Work order
Please give back each line of the listing, unchanged in every word.
Stored data below:
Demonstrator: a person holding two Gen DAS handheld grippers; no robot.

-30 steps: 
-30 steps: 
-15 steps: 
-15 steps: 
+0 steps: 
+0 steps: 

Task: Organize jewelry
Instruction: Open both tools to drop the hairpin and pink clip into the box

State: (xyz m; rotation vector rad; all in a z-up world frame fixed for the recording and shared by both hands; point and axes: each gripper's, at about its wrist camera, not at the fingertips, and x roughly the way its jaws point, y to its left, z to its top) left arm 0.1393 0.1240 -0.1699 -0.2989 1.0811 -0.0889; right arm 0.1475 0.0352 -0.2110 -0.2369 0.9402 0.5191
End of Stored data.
Exercise solution
Demonstrator: a person holding two Gen DAS handheld grippers; no robot.

-30 steps: 
-30 steps: 
-15 steps: 
-15 steps: 
+0 steps: 
+0 steps: 

Task: Organize jewelry
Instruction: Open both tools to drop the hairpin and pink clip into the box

State: (xyz m; rotation vector rad; all in a z-up world frame fixed for the recording and shared by both hands; point and axes: each gripper's, at about its wrist camera, not at the fingertips, and x roughly the way its jaws point, y to its left, z to its top) left arm 0.1393 0.1240 -0.1699 -0.2989 1.0811 -0.0889; right arm 0.1475 0.0352 -0.2110 -0.2369 0.9402 0.5191

Nothing remains to be done for this exercise.